▶ **YOUR TASK**: Print, from the listing below, the lines starting at the line containing "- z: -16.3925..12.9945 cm" and ending at the line containing "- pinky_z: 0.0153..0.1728", exactly as they stand, and print nothing else.
[Opening STUDY MATERIAL section]
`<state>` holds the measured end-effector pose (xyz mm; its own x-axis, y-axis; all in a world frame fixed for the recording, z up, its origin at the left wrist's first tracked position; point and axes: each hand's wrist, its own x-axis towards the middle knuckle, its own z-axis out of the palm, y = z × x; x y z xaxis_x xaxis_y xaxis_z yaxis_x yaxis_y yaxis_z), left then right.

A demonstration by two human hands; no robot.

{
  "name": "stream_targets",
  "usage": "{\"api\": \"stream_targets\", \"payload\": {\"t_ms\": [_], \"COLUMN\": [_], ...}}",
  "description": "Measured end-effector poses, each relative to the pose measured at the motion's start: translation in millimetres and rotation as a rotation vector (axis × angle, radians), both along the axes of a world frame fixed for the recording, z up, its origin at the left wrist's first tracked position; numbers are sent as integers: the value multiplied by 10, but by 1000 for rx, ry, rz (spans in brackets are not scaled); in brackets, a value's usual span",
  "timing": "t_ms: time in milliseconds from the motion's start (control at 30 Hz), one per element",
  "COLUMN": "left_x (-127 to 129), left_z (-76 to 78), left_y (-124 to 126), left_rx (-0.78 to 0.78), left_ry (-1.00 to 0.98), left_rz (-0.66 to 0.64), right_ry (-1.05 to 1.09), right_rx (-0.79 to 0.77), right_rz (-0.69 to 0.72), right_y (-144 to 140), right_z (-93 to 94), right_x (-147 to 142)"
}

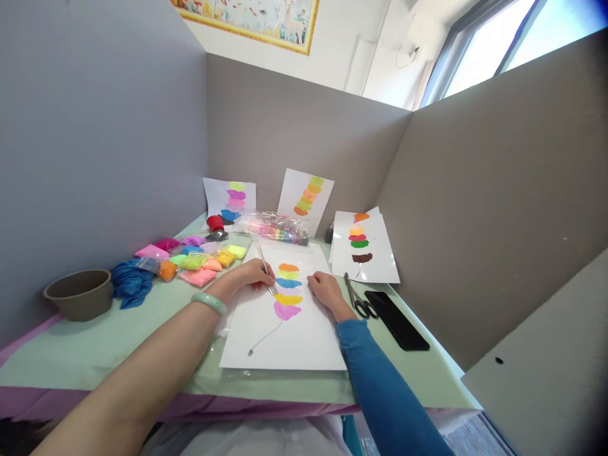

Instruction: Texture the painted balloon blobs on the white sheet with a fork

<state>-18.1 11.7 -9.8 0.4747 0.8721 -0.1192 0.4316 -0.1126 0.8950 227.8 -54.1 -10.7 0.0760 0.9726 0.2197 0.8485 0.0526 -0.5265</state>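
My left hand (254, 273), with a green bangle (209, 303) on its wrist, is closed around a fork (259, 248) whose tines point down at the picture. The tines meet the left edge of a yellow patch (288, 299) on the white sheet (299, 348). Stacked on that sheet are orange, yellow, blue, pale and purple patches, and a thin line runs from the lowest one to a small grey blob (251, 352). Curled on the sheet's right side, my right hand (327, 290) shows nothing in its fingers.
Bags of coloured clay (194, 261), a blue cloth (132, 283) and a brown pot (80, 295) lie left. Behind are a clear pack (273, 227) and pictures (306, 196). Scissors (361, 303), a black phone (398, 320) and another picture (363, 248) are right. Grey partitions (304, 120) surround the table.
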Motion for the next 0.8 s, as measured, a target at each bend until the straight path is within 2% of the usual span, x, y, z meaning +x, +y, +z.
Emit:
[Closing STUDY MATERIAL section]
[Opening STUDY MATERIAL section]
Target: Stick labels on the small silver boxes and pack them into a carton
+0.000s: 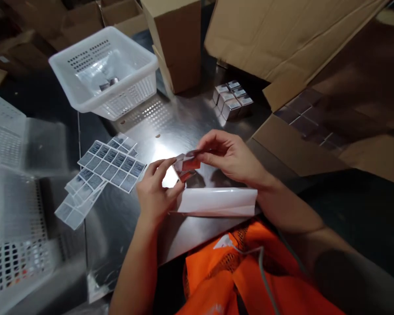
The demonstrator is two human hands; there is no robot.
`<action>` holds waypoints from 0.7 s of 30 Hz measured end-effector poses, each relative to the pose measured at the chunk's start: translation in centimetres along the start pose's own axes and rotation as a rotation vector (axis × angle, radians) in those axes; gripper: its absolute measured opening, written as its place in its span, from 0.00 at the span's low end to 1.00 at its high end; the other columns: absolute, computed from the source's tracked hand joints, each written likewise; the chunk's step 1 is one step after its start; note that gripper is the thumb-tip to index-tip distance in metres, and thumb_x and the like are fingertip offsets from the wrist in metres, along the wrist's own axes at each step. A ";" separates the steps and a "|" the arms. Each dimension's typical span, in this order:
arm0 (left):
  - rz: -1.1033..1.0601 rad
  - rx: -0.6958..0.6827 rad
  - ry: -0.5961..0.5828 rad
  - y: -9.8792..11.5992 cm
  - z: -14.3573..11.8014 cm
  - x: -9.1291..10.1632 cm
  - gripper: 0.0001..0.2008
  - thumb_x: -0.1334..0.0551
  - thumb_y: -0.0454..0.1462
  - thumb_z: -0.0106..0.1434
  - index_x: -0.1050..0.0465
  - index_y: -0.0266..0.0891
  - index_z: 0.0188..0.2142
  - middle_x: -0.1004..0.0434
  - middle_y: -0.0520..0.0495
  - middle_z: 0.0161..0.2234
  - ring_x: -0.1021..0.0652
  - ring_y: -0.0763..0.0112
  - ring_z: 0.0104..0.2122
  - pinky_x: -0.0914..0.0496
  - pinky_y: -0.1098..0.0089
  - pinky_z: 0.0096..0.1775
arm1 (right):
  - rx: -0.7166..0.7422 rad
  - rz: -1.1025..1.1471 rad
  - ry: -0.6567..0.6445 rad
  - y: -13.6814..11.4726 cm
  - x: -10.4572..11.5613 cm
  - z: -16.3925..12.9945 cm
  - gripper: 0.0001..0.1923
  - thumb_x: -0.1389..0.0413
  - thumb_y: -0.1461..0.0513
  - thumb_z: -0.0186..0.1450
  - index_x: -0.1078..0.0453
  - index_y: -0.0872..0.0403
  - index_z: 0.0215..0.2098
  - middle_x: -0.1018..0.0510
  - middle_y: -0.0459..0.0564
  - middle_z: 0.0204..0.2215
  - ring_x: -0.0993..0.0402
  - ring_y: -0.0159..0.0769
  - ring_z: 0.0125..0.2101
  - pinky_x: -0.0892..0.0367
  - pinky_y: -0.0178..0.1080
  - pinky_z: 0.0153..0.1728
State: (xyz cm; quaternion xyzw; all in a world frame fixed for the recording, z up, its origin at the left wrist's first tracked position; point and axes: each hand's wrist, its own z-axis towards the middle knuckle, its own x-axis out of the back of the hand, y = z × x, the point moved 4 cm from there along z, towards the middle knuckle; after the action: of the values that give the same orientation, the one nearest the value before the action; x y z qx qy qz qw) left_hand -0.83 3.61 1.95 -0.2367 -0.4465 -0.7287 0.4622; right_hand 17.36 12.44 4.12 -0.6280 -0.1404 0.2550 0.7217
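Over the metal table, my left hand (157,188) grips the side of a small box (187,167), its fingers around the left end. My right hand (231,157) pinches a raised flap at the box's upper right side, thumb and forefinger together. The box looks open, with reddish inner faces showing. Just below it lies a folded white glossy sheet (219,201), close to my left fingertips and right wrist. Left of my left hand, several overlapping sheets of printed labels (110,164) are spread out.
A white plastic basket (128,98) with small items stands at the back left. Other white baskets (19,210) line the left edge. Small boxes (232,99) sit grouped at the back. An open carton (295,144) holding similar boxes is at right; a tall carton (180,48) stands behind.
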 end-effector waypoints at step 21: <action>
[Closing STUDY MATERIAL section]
▶ **ANSWER TO THE EXERCISE**:
  - z: -16.3925..12.9945 cm
  - gripper: 0.0001..0.1923
  - thumb_x: -0.1389..0.0413
  - thumb_y: -0.1461..0.0513
  - thumb_z: -0.0186..0.1450
  - index_x: -0.1078..0.0453
  - index_y: -0.0872..0.0403
  - index_z: 0.0215..0.2098
  - middle_x: -0.1018..0.0510
  - middle_y: -0.0459..0.0564
  - middle_z: 0.0204..0.2215
  - ring_x: -0.0993..0.0402
  - ring_y: -0.0159..0.0769
  - ring_z: 0.0125..0.2101
  - pinky_x: -0.0892..0.0367
  - pinky_y: -0.0178..0.1080
  - pinky_z: 0.0153..0.1728

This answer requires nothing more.